Nos cursos de Darmstadt, gerou-se um confronto ideológico entre os defensores de uma escola serial clássica, preconizada por Leibowitz – que leccionou a classe de composição em 1948 e 1949, e os defensores de uma

escola serial integral, preconizada pela nova geração de compositores entre os

quais se destacam Boulez, Nono e Stockhausen. Em pouco tempo as ideias trazidas por estes três jovens compositores conseguem afirmar-se, e a partir de 1953-54 a corrente da escola serial integral é a mais representativa do curso. Em 1956, a convite de Wolfgang Steinecke, Boulez volta a Darmstadt para realizar conferências de análise musical. A partir deste ano, os outrora alunos de Darmstadt tornam-se professores do curso liderando uma geração de compositores que encontram aí uma forma de contacto directo com as mais

avançadas pesquisas no campo serial europeu. Boulez volta a ensinar em Darmstadt entre 1959-61 e em 1965. Ainda em 1961, Paul Sacher convida Boulez a dar aulas de composição e análise musical na Academia de Música de Basileia. É nesta atmosfera extremamente fecunda que Boulez vai produzir uma parte significativa dos seus ensaios teóricos e desenvolver as suas pesquisas seriais. Esta produção teórica serviu de base às suas aulas / conferências que constituem uma referência essencial para conhecermos o universo musical de Boulez e o seu pensamento estético. Penser la Musique Aujourd’hui, publicado em 1963, agrupa textos que terão sido escritos paralelamente às suas pesquisas seriais e que podem ser considerados como um aprofundamento filosófico das questões técnicas desenvolvidas. Outras conferências, já com algum afastamento temporal, pretendem criticar a história da criação musical de vanguarda. Nestes textos, que foram reunidos e apresentados por Jean-Jacques Nattiez em 1981 no livro “Points de Rèpere”, Boulez propõe criticar, com algum afastamento temporal, a história da criação musical de vanguarda dos anos 50.

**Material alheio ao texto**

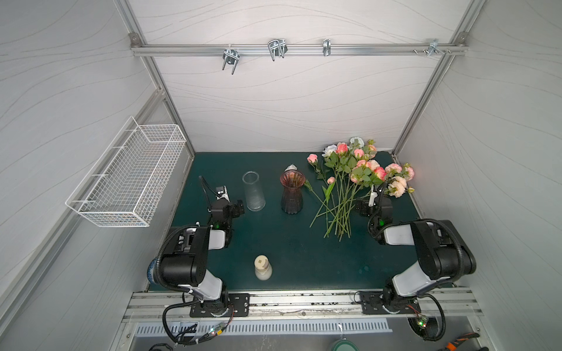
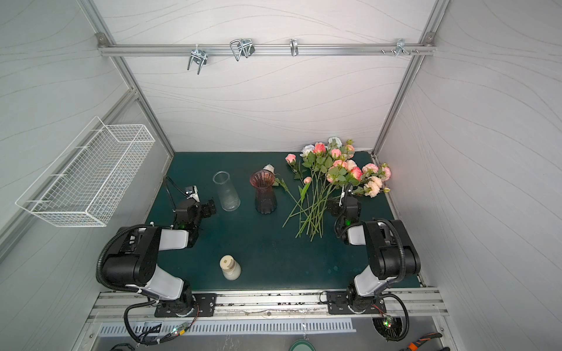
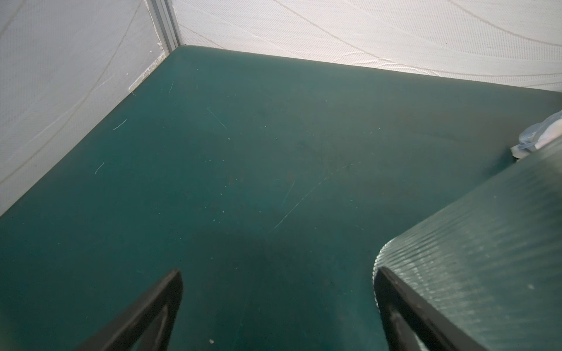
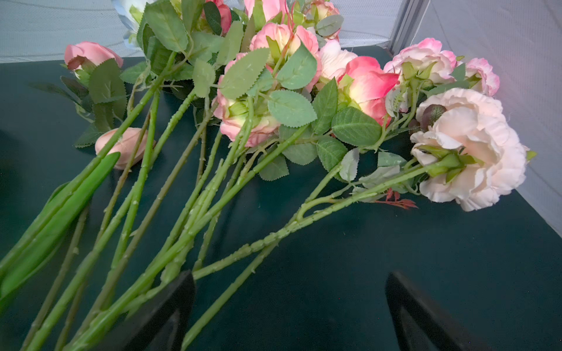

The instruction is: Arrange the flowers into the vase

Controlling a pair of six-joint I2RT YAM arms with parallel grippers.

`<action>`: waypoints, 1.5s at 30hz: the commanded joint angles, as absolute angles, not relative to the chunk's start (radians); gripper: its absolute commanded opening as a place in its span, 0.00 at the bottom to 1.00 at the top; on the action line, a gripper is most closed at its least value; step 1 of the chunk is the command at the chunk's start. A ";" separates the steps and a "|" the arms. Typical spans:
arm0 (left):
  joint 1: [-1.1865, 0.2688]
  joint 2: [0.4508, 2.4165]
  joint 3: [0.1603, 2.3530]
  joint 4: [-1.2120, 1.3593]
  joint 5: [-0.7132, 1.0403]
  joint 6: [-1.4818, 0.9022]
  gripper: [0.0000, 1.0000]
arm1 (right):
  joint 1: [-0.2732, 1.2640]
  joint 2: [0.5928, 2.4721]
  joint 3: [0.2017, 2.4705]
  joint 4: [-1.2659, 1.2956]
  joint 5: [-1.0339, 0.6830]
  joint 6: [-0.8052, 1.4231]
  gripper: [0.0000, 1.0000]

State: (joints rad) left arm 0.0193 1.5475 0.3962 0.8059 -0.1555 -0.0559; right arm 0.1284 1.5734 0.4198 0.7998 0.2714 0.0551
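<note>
In both top views, the ribbed smoky-pink glass vase [image 1: 292, 194] stands empty on the dark green table mat [image 1: 289, 252]. The flowers [image 1: 349, 185], a loose bundle of green-stemmed pink, coral and cream blooms, lie flat just right of it, and one white bloom [image 1: 291, 167] lies behind it. No stem is in yet, so the whole arrangement appears left to do. A clear ribbed glass cylinder [image 1: 253, 191] stands left of the vase, with the left gripper [image 1: 235, 209] low just beyond it. The right gripper [image 1: 363, 206] sits low at the side of the bundle away from the vase, and both arms are folded with elbows raised. The left wrist view shows the left gripper's fingers [image 3: 173, 285] spread wide over bare mat, holding nothing, the cylinder just beside one of them. The right wrist view shows the right gripper's fingers [image 4: 182, 291] equally wide apart, with stem ends at one finger and a single stem crossing the gap, unclamped.
</note>
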 commanded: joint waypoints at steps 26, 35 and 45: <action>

Em Março de 1975, a convite de Michel Foucault, Pierre Boulez inicia uma série de lições no Collège de France. O nome da cadeira leccionada por Boulez designava-se Invention, technique et langage; a sua primeira lição ocorreu a 10 de Dezembro de 1976, tendo colaborado com esta instituição até finais da década de 80. Desta experiência de dez anos resultaram um conjunto significativo de ensaios que, em conjunto com outras publicações da mesma altura, foram reunidos e apresentados por Jean-Jacques Nattiez com o título Jalons (pour une

décennie) dix ans d’enseignement au Collège de France (1978-1988), com

prefácio póstumo de Michel Foucault.

Jalons é uma obra onde Boulez realiza uma reflexão sobre o seu trabalho

enquanto compositor e partilha as suas pesquisas, em particular durante a década de 1978 – 1988. São abordadas questões relacionadas como: a origem da obra musical; o gesto musical na composição; a noção de tema – sua evolução e relação com a forma; a ligação entre sistema e ideia na composição musical. Estas questões serão aprofundadas no capítulo IV enquanto suporte de algumas opções analíticas.